I fuggitivi di Tangeri

Da Tangeri, dallo scalo navale, si tenta la fuga verso la Spagna; alcuni provano a nascondersi dentro i camion che trasportano merci, altri provano a entrare da un tunnel dove scorre l’acqua piovana. Lì sotto c’è un passaggio in cui è possibile entrare e attaccarsi ai binari del treno che porta al container, ci sono i cani che fiutano uomini e donne; ci si lava dentro una tinozza piena d’acqua piovana. Per tutti l’importante è entrare in Europa. Si attende in quel parcheggio che arrivino i camion, fra la cabina e il rimorchio ci sono delle sbarre di metallo a cui ci si può aggrappare; al passaggio dello scanner, il camion rallenta, subito dopo la scansione della cabina, bisogna scendere e girargli dietro, oppure scendere e sdraiarsi a terra, aspettare che il camion passi sopra e poi risalire. È pericoloso, sotto il rimorchio si rischia di essere investiti o di rimanere agganciati al serbatoio.
Da Tangeri, dallo scalo navale, si tenta la fuga verso la Spagna e da lì si raggiunge la Germania, l’Italia o l’Inghilterra. Alcuni decidono di oltrepassare la barriera, nel recinto più grande pieno di telecamere, quando si scavalca, bisogna stare attenti alle guardie di sicurezza, una volta superata la barriera, occorre nascondersi in fretta in qualche serbatoio o container. Di notte c’è meno sorveglianza, si sta sulle collinette, lì dormono tutti quelli che vogliono andar via, in quei letti improvvisati si trovano le coperte di chi è riuscito a scappare.

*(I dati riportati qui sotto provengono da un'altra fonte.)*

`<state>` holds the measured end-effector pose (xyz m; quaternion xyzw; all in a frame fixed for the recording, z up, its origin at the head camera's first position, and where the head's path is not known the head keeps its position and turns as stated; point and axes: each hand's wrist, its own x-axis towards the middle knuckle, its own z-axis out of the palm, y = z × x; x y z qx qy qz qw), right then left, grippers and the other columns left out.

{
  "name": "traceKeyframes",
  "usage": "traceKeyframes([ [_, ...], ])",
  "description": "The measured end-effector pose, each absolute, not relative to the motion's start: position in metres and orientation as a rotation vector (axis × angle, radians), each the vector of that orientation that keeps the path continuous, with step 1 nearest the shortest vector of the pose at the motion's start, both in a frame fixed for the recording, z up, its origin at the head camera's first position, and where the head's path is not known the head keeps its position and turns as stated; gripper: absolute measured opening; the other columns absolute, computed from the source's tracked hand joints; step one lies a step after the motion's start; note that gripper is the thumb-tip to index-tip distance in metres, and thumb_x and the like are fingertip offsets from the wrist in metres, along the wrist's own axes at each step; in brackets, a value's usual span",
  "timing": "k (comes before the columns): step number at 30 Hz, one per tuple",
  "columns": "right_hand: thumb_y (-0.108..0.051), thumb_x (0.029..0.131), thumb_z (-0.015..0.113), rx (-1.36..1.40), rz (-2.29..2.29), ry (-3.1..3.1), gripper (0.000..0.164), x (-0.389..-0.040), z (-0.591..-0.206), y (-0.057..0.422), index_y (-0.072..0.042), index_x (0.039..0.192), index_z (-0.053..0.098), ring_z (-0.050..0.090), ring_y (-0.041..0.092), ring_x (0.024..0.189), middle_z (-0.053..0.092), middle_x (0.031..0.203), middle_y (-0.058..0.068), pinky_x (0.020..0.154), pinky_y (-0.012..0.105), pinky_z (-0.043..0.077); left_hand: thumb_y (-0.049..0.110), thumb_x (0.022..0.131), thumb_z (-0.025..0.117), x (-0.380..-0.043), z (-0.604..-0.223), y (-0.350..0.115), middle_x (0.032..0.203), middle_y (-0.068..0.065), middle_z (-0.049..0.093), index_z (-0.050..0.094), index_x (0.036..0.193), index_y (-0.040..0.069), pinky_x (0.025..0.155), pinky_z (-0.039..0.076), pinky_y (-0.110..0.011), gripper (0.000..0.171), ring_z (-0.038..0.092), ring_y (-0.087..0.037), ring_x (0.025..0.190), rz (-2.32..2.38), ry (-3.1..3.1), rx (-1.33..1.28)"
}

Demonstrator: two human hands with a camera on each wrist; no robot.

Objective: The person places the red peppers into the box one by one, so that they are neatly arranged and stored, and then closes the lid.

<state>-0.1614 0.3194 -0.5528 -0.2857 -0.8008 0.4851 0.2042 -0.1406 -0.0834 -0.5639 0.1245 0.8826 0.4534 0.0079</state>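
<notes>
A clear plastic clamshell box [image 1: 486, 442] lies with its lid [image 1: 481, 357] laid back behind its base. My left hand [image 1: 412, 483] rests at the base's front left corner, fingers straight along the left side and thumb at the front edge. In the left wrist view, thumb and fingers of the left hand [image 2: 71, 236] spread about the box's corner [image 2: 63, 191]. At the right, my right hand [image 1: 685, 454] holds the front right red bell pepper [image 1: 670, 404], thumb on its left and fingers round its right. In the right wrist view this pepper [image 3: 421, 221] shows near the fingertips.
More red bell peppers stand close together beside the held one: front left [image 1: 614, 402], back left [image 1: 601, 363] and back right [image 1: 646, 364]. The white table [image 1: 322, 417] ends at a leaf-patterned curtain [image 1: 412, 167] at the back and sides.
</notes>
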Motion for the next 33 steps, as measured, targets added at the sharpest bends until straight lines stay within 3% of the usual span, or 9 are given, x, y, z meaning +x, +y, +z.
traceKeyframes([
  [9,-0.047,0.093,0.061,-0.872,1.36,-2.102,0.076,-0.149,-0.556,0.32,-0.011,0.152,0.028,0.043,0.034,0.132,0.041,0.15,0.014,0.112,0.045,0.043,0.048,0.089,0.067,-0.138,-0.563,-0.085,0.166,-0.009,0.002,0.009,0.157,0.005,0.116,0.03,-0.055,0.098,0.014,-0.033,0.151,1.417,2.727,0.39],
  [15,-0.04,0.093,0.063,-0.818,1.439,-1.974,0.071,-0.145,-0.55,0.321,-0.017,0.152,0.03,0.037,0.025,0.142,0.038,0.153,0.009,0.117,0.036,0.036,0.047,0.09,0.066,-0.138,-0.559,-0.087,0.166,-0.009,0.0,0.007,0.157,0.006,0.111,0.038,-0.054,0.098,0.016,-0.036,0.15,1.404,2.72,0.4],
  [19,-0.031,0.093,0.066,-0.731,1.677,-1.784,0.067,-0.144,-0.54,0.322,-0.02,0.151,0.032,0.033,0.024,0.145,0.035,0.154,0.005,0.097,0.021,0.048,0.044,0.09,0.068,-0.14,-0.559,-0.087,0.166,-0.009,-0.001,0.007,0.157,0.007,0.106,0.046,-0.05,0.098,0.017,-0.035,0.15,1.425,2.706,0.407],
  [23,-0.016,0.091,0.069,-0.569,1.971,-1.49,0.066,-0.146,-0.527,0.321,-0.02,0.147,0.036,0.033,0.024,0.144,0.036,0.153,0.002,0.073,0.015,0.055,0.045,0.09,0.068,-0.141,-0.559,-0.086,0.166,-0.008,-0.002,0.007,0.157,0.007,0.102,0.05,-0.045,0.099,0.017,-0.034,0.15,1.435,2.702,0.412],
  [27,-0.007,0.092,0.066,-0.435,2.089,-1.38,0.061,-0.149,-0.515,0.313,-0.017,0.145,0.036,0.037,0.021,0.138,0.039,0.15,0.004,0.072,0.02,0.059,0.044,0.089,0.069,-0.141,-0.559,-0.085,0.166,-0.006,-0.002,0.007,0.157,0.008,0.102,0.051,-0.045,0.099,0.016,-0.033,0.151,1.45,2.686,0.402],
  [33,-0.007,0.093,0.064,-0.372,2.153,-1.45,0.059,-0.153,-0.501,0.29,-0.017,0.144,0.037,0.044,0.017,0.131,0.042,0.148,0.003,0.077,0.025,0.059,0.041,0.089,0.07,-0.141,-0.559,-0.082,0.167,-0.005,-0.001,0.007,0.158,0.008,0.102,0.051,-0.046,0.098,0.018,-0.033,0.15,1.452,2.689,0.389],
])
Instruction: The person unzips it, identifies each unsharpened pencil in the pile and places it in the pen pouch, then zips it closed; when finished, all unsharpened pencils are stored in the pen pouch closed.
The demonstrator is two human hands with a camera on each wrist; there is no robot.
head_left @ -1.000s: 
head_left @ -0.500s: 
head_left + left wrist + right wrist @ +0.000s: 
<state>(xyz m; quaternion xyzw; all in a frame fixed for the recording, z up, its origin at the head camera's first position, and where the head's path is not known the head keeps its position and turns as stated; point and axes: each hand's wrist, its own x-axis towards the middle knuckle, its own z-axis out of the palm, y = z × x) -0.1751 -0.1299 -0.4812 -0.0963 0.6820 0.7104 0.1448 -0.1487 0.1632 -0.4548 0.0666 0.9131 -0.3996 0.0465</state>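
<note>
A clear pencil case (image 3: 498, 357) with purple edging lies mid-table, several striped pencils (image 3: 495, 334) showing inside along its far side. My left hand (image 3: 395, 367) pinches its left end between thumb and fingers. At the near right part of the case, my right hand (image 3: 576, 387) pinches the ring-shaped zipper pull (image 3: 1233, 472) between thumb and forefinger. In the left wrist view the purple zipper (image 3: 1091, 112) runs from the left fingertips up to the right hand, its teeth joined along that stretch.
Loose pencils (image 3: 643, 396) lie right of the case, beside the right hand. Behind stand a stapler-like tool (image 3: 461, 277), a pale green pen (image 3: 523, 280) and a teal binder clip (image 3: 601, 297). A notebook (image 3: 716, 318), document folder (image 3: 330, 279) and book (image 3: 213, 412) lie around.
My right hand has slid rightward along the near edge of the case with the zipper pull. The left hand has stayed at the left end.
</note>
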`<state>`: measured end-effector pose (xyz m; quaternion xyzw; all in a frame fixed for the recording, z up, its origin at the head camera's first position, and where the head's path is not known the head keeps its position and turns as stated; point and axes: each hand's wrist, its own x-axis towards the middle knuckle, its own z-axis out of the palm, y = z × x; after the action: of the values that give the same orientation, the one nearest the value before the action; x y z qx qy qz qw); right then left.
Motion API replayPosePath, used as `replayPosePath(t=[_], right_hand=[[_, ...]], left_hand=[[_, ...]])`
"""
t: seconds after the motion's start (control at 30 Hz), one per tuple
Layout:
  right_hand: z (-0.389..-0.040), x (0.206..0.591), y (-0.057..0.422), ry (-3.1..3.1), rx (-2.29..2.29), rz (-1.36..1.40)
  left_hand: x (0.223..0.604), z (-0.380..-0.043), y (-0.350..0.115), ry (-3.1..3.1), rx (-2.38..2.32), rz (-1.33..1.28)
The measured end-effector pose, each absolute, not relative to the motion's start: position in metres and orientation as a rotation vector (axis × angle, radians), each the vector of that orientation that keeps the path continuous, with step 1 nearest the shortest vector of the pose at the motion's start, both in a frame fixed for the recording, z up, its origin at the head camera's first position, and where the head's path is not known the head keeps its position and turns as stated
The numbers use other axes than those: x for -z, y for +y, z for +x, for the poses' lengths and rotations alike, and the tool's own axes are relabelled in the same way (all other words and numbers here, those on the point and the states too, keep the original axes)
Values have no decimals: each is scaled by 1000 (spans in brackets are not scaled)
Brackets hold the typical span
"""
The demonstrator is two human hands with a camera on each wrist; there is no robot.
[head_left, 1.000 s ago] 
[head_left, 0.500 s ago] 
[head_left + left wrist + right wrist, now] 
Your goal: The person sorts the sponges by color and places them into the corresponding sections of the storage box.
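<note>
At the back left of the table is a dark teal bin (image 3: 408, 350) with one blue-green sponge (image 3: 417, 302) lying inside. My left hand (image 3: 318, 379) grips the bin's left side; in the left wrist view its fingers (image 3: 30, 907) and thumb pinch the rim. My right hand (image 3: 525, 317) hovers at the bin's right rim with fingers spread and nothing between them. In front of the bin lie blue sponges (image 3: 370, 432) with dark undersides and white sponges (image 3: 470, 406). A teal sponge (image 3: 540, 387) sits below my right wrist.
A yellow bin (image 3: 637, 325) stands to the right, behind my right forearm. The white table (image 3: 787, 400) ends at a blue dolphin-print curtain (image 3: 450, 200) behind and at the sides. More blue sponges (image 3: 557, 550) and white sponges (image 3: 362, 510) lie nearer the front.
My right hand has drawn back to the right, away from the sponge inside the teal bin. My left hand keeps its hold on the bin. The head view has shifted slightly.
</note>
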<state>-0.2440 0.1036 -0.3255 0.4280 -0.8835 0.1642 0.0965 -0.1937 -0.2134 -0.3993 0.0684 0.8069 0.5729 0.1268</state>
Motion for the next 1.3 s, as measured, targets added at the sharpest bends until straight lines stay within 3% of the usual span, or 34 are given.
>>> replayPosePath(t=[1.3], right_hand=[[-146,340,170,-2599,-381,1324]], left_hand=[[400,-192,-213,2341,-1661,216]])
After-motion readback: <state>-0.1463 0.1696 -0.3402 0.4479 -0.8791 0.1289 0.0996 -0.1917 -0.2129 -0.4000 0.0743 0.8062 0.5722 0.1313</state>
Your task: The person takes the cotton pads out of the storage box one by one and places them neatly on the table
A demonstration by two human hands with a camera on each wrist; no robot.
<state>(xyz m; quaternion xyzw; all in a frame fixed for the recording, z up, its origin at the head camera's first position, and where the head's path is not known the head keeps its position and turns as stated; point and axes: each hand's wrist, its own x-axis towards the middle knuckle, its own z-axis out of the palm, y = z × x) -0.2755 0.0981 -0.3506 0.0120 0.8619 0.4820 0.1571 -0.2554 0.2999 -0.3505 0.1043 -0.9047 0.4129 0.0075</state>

Non capivo se quel racconto fosse la storia della famiglia di Karima, tramandato di bocca in bocca oppure frutto della mia immaginazione. Era la storia dei fuggitivi di Tangeri, che sognavano il medesimo destino di chi trenta o quarant’anni prima era riuscito a integrarsi in quel Nord disegnato con una matita a carboncino e che lentamente iniziava a sbiadirsi nei cuori dei suoi vecchi abitanti.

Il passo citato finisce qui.